Given data Block Start

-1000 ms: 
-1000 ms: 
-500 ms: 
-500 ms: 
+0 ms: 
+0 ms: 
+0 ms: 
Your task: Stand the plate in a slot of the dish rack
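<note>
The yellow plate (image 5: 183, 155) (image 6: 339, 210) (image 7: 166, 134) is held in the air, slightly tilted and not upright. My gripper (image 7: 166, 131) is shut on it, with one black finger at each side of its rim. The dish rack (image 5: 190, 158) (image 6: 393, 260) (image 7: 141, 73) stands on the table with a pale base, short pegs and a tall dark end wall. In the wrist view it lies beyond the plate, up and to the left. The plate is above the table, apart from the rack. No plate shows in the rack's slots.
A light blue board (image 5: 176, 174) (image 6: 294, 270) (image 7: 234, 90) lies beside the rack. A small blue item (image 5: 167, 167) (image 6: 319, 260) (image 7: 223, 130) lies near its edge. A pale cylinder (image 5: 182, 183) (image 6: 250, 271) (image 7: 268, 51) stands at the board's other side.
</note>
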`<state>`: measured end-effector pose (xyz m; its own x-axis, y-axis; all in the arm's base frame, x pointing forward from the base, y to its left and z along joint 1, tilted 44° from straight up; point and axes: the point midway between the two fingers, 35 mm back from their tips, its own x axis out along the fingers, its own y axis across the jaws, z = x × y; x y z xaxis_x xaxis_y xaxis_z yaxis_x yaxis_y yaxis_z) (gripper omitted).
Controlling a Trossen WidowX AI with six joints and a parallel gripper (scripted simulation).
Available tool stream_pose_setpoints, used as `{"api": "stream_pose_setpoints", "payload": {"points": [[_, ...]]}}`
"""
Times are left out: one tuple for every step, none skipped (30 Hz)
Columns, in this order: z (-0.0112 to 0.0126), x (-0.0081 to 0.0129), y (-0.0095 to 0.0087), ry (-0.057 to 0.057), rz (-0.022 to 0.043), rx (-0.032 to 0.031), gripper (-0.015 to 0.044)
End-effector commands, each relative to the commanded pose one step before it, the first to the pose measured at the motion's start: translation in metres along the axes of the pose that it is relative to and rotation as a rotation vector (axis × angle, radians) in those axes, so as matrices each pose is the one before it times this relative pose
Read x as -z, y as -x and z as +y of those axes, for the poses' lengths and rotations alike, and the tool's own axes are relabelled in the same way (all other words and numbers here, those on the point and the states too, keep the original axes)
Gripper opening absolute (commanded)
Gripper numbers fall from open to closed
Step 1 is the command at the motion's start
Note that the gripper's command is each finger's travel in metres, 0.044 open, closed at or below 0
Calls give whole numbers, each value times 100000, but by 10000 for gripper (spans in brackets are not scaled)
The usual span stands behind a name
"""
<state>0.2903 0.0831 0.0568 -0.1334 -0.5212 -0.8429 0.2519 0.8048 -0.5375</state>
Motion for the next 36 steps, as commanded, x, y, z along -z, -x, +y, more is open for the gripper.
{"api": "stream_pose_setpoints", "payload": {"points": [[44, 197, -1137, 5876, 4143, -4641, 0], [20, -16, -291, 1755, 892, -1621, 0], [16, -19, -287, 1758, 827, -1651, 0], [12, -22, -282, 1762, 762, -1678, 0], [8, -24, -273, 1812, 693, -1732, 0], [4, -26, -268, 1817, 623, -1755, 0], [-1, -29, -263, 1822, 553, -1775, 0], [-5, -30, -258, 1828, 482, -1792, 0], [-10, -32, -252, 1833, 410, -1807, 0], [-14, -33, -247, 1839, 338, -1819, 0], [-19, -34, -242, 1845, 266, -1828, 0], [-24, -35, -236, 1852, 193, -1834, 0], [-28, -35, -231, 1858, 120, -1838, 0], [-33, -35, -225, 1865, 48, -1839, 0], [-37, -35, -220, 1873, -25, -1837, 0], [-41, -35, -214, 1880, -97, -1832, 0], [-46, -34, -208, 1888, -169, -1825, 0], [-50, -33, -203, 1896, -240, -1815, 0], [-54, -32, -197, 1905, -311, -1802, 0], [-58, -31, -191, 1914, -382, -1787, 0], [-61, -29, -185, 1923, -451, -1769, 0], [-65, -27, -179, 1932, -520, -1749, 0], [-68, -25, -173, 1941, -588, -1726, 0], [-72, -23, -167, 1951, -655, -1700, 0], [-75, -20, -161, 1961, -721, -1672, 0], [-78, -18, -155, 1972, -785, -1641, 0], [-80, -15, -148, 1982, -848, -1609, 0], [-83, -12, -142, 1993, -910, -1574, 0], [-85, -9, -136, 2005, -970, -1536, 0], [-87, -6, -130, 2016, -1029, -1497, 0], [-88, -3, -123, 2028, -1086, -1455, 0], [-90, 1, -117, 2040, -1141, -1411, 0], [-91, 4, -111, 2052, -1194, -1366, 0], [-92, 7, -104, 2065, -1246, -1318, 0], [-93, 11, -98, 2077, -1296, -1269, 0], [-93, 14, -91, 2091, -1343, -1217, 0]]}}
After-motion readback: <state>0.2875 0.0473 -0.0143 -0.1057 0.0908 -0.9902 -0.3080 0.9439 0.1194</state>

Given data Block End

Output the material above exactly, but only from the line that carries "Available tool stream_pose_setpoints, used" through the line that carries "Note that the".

[Solution]
Available tool stream_pose_setpoints, used as `{"api": "stream_pose_setpoints", "payload": {"points": [[_, ...]]}}`
"""
Times are left out: one tuple for every step, none skipped (30 Hz)
Columns, in this order: z (-0.0112 to 0.0126), x (-0.0081 to 0.0129), y (-0.0095 to 0.0087), ry (-0.057 to 0.057), rz (-0.022 to 0.043), rx (-0.032 to 0.031), gripper (-0.015 to 0.044)
End-effector commands, each relative to the commanded pose one step before it, the first to the pose measured at the motion's start: translation in metres along the axes of the pose that it is relative to and rotation as a rotation vector (axis × angle, radians) in those axes, so as matrices each pose is the one before it times this relative pose
Read x as -z, y as -x and z as +y of those axes, for the poses' lengths and rotations alike, and the tool's own axes are relabelled in the same way (all other words and numbers here, those on the point and the states too, keep the original axes)
Gripper opening absolute (commanded)
Gripper numbers fall from open to closed
Step 1 is the command at the motion's start
Note that the gripper's command is each finger's travel in metres, 0.044 open, closed at or below 0

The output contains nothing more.